TASK OBJECTIVE =
The answer must be the full listing, reproduced word for word.
+++
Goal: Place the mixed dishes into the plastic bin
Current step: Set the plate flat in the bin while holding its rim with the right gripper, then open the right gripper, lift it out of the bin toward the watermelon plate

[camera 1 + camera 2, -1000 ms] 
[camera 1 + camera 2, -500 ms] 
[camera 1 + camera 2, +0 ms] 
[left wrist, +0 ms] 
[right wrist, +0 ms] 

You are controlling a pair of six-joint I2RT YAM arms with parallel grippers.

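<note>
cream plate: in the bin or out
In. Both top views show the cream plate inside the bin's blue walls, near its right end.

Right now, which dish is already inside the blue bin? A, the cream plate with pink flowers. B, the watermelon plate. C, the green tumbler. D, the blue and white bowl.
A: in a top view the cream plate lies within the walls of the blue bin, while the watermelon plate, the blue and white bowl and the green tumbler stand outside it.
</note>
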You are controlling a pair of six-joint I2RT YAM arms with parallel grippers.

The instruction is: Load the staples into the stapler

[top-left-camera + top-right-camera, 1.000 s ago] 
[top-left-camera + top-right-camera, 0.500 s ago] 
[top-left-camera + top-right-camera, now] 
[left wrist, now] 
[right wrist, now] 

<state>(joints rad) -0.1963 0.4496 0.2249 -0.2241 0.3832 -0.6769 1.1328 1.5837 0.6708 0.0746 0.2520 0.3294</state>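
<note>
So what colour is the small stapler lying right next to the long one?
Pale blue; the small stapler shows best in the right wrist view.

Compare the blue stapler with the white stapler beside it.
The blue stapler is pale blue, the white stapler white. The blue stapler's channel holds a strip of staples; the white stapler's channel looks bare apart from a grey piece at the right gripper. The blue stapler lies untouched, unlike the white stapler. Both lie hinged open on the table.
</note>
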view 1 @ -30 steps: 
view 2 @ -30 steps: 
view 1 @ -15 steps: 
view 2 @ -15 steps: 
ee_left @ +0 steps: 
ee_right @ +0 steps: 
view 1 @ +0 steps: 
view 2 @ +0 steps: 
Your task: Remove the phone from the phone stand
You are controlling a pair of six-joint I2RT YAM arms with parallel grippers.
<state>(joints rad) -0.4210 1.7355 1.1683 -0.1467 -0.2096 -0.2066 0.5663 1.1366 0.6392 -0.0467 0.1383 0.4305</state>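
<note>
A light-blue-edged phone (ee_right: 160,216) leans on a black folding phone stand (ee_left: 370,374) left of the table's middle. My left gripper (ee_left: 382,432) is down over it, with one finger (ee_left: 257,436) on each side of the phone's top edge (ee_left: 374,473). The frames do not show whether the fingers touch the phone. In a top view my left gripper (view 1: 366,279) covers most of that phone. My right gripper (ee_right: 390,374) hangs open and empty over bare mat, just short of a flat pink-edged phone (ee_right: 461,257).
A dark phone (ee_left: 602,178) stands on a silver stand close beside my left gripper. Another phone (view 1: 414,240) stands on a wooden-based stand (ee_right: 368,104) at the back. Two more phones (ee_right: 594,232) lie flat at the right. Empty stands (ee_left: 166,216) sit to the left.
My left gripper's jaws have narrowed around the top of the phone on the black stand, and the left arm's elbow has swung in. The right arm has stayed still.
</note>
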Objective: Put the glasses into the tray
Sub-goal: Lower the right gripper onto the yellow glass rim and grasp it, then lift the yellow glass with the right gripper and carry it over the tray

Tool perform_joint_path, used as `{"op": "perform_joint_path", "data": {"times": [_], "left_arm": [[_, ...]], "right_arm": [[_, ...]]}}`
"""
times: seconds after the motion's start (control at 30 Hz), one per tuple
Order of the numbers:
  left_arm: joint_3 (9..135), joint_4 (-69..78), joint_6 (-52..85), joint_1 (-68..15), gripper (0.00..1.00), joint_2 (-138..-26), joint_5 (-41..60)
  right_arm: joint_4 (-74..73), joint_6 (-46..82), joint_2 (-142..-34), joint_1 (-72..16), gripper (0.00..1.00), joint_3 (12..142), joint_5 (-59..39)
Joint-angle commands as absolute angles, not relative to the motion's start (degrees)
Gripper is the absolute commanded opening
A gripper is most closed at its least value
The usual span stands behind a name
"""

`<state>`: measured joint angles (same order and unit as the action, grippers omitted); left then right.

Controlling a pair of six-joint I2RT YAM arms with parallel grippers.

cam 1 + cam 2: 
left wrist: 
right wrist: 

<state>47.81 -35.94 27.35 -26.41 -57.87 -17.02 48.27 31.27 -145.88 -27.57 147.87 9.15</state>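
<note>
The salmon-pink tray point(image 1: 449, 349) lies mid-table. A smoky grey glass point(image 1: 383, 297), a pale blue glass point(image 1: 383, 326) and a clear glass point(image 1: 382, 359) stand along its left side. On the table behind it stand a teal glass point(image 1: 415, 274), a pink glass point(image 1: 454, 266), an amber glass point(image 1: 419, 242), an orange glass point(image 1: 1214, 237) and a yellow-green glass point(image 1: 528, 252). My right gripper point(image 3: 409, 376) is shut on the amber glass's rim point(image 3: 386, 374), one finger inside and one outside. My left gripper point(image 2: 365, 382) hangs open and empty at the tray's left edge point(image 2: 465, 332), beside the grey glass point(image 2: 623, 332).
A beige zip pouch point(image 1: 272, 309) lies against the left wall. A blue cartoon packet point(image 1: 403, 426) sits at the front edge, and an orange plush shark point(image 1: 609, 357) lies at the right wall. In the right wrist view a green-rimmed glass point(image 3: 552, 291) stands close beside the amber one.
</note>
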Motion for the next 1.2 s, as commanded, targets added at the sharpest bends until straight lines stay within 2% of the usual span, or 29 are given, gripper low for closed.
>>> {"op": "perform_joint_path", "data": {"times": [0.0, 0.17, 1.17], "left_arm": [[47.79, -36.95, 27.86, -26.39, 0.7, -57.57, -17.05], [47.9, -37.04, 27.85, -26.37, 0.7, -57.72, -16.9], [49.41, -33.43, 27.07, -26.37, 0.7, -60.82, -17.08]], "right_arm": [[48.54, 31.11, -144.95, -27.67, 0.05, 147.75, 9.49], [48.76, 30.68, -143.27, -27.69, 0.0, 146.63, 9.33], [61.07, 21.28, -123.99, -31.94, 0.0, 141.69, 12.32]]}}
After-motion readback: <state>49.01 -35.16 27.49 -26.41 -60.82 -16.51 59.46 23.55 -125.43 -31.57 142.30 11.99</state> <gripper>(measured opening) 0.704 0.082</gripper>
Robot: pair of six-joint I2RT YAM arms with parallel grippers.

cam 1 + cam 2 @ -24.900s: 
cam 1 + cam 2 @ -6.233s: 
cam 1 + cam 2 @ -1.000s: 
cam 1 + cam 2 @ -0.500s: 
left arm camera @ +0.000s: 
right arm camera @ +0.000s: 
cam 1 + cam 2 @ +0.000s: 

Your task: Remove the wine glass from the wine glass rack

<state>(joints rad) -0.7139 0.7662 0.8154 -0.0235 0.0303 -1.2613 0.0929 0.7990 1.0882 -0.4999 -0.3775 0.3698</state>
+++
ANSWER TO THIS TASK =
Goal: Place the mixed dishes into the plastic bin
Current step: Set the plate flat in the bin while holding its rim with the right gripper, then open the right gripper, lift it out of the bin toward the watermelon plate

[camera 1 + camera 2, -1000 ms] 
[camera 1 + camera 2, -500 ms] 
[camera 1 + camera 2, +0 ms] 
[left wrist, +0 ms] 
[right wrist, +0 ms] 

You are controlling a pair of six-joint I2RT YAM arms with parallel grippers.

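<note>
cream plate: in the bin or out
In. Both top views show the cream plate inside the bin's blue walls, near its right end.

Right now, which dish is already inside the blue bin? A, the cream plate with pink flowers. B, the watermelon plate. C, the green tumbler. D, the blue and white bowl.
A: in a top view the cream plate lies within the walls of the blue bin, while the watermelon plate, the blue and white bowl and the green tumbler stand outside it.
</note>
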You are controlling a pair of six-joint I2RT YAM arms with parallel grippers.

The instruction is: Load the staples into the stapler

[top-left-camera + top-right-camera, 1.000 s ago] 
[top-left-camera + top-right-camera, 0.500 s ago] 
[top-left-camera + top-right-camera, now] 
[left wrist, now] 
[right wrist, now] 

<state>(joints rad) -0.1963 0.4496 0.2249 -0.2241 0.3832 -0.6769 1.1328 1.5837 0.6708 0.0746 0.2520 0.3294</state>
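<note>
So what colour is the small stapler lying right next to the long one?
Pale blue; the small stapler shows best in the right wrist view.

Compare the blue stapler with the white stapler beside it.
The blue stapler is pale blue, the white stapler white. The blue stapler's channel holds a strip of staples; the white stapler's channel looks bare apart from a grey piece at the right gripper. The blue stapler lies untouched, unlike the white stapler. Both lie hinged open on the table.
</note>
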view 1 @ -30 steps: 
view 2 @ -30 steps: 
view 1 @ -15 steps: 
view 2 @ -15 steps: 
ee_left @ +0 steps: 
ee_right @ +0 steps: 
view 1 @ +0 steps: 
view 2 @ +0 steps: 
Your task: Remove the phone from the phone stand
You are controlling a pair of six-joint I2RT YAM arms with parallel grippers.
<state>(joints rad) -0.4210 1.7355 1.1683 -0.1467 -0.2096 -0.2066 0.5663 1.1366 0.6392 -0.0467 0.1383 0.4305</state>
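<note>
A light-blue-edged phone (ee_right: 160,216) leans on a black folding phone stand (ee_left: 370,374) left of the table's middle. My left gripper (ee_left: 382,432) is down over it, with one finger (ee_left: 257,436) on each side of the phone's top edge (ee_left: 374,473). The frames do not show whether the fingers touch the phone. In a top view my left gripper (view 1: 366,279) covers most of that phone. My right gripper (ee_right: 390,374) hangs open and empty over bare mat, just short of a flat pink-edged phone (ee_right: 461,257).
A dark phone (ee_left: 602,178) stands on a silver stand close beside my left gripper. Another phone (view 1: 414,240) stands on a wooden-based stand (ee_right: 368,104) at the back. Two more phones (ee_right: 594,232) lie flat at the right. Empty stands (ee_left: 166,216) sit to the left.
My left gripper's jaws have narrowed around the top of the phone on the black stand, and the left arm's elbow has swung in. The right arm has stayed still.
</note>
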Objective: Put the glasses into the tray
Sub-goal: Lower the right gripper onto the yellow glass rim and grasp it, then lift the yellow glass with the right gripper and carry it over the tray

Tool perform_joint_path, used as `{"op": "perform_joint_path", "data": {"times": [_], "left_arm": [[_, ...]], "right_arm": [[_, ...]]}}`
"""
times: seconds after the motion's start (control at 30 Hz), one per tuple
Order of the numbers:
  left_arm: joint_3 (9..135), joint_4 (-69..78), joint_6 (-52..85), joint_1 (-68..15), gripper (0.00..1.00), joint_2 (-138..-26), joint_5 (-41..60)
  right_arm: joint_4 (-74..73), joint_6 (-46..82), joint_2 (-142..-34), joint_1 (-72..16), gripper (0.00..1.00), joint_3 (12..142), joint_5 (-59..39)
Joint-angle commands as absolute angles, not relative to the motion's start (degrees)
Gripper is the absolute commanded opening
A gripper is most closed at its least value
The usual span stands behind a name
"""

`<state>`: measured joint angles (same order and unit as the action, grippers omitted); left then right.

Controlling a pair of six-joint I2RT YAM arms with parallel grippers.

cam 1 + cam 2: 
left wrist: 
right wrist: 

<state>47.81 -35.94 27.35 -26.41 -57.87 -17.02 48.27 31.27 -145.88 -27.57 147.87 9.15</state>
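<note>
The salmon-pink tray point(image 1: 449, 349) lies mid-table. A smoky grey glass point(image 1: 383, 297), a pale blue glass point(image 1: 383, 326) and a clear glass point(image 1: 382, 359) stand along its left side. On the table behind it stand a teal glass point(image 1: 415, 274), a pink glass point(image 1: 454, 266), an amber glass point(image 1: 419, 242), an orange glass point(image 1: 1214, 237) and a yellow-green glass point(image 1: 528, 252). My right gripper point(image 3: 409, 376) is shut on the amber glass's rim point(image 3: 386, 374), one finger inside and one outside. My left gripper point(image 2: 365, 382) hangs open and empty at the tray's left edge point(image 2: 465, 332), beside the grey glass point(image 2: 623, 332).
A beige zip pouch point(image 1: 272, 309) lies against the left wall. A blue cartoon packet point(image 1: 403, 426) sits at the front edge, and an orange plush shark point(image 1: 609, 357) lies at the right wall. In the right wrist view a green-rimmed glass point(image 3: 552, 291) stands close beside the amber one.
</note>
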Motion for the next 1.2 s, as commanded, targets added at the sharpest bends until straight lines stay within 2% of the usual span, or 29 are given, gripper low for closed.
>>> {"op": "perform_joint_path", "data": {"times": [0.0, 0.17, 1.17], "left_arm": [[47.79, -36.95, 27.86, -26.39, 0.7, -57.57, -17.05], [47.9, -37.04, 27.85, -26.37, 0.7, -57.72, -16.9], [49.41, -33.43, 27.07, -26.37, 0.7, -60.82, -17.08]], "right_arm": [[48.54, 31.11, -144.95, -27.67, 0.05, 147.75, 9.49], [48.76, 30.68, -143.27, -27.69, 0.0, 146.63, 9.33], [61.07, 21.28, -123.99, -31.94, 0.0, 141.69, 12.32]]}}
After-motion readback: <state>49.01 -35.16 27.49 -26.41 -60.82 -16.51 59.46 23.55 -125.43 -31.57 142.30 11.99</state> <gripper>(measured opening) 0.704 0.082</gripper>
Robot: pair of six-joint I2RT YAM arms with parallel grippers.

cam 1 + cam 2 @ -24.900s: 
cam 1 + cam 2 @ -6.233s: 
cam 1 + cam 2 @ -1.000s: 
cam 1 + cam 2 @ -0.500s: 
left arm camera @ +0.000s: 
right arm camera @ +0.000s: 
cam 1 + cam 2 @ +0.000s: 

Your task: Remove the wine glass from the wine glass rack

<state>(joints rad) -0.7139 0.7662 0.8154 -0.0235 0.0303 -1.2613 0.0929 0.7990 1.0882 -0.4999 -0.3775 0.3698</state>

This response contains the complete answer.